Nach den tödlichen Schüssen auf den Teenager Michael Brown war es in Ferguson zu Protesten gekommen. © Rick Wilking / Reuters

Fast anderthalb Jahre nach den tödlichen Schüssen auf den Afroamerikaner Michael Brown hat die Stadt Ferguson einer Reform des Polizeiapparats zugestimmt, teilte die die Verwaltung mit. Der vorläufigen Einigung mit dem US-Justizministerium waren siebenmonatige Verhandlungen vorausgegangen. Mit dem Deal kann die Stadt nun womöglich eine Bürgerrechtsklage der Bundesbehörden vermeiden, die reformunwilligen Polizeiabteilungen sonst gedroht hätte.

Gemäß der Einigung müssen alle Streifenpolizisten, Gefängniswärter und Aufseher in Ferguson Körperkameras und Mikrofone tragen.
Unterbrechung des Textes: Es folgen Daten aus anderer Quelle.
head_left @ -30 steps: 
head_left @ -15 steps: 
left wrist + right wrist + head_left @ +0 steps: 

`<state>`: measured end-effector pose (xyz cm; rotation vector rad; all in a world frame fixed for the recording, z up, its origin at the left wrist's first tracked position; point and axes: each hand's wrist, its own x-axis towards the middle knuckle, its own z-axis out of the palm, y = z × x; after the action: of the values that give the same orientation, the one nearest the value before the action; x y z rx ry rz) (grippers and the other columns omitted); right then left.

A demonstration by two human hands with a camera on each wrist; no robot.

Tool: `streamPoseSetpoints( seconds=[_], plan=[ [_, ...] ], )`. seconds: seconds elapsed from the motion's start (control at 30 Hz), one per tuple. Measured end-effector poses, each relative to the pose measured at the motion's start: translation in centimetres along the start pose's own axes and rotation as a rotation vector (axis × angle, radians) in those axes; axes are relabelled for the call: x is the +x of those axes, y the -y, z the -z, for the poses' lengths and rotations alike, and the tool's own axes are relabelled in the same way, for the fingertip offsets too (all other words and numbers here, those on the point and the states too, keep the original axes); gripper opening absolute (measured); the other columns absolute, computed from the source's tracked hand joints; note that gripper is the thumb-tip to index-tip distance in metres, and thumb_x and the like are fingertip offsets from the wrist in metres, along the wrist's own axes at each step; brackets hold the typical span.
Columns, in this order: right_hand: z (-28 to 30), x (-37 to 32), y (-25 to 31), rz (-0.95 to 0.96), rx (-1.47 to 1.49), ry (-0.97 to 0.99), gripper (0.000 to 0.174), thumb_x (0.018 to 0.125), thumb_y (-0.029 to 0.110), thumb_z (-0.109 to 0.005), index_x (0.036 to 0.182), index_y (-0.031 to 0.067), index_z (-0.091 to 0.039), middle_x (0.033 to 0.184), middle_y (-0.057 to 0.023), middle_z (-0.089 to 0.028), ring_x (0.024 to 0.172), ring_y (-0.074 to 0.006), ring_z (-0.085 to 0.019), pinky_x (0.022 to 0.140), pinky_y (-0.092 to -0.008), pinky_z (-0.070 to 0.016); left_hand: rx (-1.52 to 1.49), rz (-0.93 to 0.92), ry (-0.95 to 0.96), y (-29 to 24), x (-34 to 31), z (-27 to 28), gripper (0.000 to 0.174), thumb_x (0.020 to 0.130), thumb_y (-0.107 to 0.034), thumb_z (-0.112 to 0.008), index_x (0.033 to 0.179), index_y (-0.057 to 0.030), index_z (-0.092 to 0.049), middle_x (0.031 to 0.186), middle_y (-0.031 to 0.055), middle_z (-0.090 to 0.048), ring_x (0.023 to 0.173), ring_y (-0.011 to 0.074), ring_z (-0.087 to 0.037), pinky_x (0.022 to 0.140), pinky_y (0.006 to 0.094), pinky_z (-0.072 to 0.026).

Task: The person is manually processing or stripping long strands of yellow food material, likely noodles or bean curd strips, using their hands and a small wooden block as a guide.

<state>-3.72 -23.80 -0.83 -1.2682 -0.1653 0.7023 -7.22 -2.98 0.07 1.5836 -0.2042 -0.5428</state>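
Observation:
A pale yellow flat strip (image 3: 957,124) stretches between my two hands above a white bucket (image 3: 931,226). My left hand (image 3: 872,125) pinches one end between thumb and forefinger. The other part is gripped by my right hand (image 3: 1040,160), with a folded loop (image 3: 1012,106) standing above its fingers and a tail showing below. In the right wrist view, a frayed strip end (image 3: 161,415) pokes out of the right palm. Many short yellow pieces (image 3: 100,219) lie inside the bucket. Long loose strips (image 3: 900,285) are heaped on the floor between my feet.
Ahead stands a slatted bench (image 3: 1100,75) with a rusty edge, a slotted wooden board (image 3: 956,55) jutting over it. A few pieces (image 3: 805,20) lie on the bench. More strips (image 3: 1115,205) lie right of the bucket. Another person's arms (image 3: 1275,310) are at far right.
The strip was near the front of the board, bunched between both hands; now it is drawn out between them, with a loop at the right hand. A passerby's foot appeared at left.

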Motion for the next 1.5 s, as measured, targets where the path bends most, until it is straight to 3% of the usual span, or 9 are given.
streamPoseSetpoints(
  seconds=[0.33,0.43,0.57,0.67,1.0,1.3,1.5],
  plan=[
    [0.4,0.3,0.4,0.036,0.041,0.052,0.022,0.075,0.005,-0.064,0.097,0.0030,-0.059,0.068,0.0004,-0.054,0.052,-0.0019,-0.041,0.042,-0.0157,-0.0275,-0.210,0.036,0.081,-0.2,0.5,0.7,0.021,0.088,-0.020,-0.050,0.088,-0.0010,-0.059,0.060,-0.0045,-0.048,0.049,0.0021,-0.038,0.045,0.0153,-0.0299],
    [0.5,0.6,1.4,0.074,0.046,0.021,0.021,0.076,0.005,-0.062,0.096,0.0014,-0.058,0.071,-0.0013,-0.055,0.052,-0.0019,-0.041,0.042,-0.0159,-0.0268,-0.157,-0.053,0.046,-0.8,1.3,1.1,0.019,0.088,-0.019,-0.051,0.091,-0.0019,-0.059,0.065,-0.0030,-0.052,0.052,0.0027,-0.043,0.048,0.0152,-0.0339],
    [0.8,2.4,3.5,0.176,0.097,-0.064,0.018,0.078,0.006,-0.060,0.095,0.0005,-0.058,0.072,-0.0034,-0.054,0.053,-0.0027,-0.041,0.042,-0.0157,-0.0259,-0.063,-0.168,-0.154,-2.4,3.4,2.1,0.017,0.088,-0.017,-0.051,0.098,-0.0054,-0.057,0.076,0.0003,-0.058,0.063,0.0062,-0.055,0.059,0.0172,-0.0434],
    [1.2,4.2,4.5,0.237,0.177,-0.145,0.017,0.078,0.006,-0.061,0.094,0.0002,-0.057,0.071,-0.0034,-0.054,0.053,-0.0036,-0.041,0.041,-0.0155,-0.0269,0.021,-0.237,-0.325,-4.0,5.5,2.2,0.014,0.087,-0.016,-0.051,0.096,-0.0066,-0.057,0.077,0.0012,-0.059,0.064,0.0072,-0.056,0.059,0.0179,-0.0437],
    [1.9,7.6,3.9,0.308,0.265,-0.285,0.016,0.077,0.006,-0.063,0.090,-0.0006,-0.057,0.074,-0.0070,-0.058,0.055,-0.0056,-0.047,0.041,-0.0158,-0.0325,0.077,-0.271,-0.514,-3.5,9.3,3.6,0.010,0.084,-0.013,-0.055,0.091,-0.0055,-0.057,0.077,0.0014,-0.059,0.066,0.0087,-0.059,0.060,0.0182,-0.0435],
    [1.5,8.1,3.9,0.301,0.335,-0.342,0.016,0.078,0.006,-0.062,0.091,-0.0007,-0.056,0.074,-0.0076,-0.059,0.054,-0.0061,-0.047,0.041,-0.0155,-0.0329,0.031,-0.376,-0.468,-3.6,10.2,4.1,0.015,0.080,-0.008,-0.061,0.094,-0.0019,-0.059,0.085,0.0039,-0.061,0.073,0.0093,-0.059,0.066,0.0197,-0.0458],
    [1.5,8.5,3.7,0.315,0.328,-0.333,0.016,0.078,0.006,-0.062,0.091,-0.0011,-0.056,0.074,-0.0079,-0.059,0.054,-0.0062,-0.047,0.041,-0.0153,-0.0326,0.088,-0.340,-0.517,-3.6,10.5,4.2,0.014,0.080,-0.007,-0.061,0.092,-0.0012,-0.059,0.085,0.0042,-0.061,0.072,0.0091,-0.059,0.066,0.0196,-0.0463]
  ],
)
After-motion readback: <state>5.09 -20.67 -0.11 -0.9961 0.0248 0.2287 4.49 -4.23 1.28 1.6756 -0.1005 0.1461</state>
Die Ausrüstung müsste auch in Polizeiwagen installiert werden. Bei allen Verkehrskontrollen, Festnahmen, Durchsuchungen sowie beim Umgang mit mutmaßliche psychisch kranken Verdächtigen müssten die Kameras aktiviert werden.
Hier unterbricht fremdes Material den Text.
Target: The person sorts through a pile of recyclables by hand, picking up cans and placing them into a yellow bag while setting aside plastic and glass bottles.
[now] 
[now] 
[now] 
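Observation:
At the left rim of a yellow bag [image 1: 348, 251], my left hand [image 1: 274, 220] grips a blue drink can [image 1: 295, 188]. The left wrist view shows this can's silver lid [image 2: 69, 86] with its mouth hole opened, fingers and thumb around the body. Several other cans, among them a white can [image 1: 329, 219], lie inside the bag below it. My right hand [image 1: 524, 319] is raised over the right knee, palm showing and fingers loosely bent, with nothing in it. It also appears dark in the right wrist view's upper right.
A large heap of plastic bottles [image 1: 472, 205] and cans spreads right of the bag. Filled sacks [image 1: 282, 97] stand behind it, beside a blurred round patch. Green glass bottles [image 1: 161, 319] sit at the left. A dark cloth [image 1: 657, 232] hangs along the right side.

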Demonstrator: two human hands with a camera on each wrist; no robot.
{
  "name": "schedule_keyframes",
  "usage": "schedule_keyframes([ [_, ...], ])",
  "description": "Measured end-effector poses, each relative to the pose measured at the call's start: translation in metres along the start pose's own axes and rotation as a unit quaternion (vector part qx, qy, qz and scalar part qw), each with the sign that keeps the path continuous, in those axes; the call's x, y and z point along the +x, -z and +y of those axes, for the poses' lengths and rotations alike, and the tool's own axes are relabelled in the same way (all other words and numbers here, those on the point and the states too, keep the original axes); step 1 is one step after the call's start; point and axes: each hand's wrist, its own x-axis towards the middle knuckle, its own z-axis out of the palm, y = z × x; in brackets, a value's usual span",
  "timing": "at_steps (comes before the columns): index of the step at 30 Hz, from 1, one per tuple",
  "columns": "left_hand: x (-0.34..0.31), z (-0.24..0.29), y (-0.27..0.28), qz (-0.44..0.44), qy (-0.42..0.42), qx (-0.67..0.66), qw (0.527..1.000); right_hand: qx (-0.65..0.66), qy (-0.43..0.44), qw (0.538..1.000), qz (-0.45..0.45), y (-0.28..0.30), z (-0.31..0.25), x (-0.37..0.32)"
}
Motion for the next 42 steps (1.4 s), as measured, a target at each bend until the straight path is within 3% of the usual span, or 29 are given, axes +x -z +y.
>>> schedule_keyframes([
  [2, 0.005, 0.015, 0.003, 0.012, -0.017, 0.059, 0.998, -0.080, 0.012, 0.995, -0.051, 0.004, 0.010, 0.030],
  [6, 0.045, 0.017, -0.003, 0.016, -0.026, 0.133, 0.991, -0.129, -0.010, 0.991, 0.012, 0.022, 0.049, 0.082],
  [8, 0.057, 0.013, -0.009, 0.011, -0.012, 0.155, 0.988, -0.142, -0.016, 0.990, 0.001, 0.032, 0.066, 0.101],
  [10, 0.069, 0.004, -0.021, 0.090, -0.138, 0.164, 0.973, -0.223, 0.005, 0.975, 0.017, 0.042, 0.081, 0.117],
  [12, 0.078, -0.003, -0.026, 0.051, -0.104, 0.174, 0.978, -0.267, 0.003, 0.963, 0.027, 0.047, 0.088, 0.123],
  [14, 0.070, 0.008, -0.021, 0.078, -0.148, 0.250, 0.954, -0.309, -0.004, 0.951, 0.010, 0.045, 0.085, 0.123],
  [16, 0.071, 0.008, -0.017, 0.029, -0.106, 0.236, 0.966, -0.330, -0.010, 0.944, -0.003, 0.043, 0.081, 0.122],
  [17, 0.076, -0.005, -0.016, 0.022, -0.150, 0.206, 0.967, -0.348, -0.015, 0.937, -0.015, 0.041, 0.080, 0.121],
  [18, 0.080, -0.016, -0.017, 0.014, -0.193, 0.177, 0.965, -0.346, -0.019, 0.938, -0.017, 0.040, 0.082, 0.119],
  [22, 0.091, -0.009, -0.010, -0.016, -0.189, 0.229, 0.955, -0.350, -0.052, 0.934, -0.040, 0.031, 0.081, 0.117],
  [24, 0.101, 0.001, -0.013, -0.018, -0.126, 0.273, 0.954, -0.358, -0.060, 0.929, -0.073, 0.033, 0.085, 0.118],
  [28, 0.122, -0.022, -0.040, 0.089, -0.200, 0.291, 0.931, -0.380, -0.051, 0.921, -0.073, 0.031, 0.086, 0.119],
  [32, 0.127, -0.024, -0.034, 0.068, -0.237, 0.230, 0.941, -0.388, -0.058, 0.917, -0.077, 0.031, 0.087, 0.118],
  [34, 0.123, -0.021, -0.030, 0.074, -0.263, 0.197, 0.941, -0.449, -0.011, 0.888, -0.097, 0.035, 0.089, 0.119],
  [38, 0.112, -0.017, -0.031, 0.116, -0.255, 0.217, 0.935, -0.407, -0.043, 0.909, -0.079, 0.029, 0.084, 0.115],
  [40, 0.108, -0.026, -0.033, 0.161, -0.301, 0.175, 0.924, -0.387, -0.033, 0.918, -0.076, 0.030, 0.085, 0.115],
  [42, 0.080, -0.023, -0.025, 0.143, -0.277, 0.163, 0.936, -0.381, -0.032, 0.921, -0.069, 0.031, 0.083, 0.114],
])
Der 18-jährige Brown war am 9. August 2014 von einem weißen Beamten erschossen worden. Zu dem Zeitpunkt war der Teenager unbewaffnet. Sein Tod führte zu Unruhen und Demonstrationen gegen rassistisch motivierte Polizeigewalt in den USA. Von einer Anklage des Beamten, den Jugendlichen erschoss, sah eine Jury ab. Seit dem Tod Browns wurden weitere Fälle tödlicher Polizeigewalt gegen Schwarze bekannt, etwa in Baltimore und New York.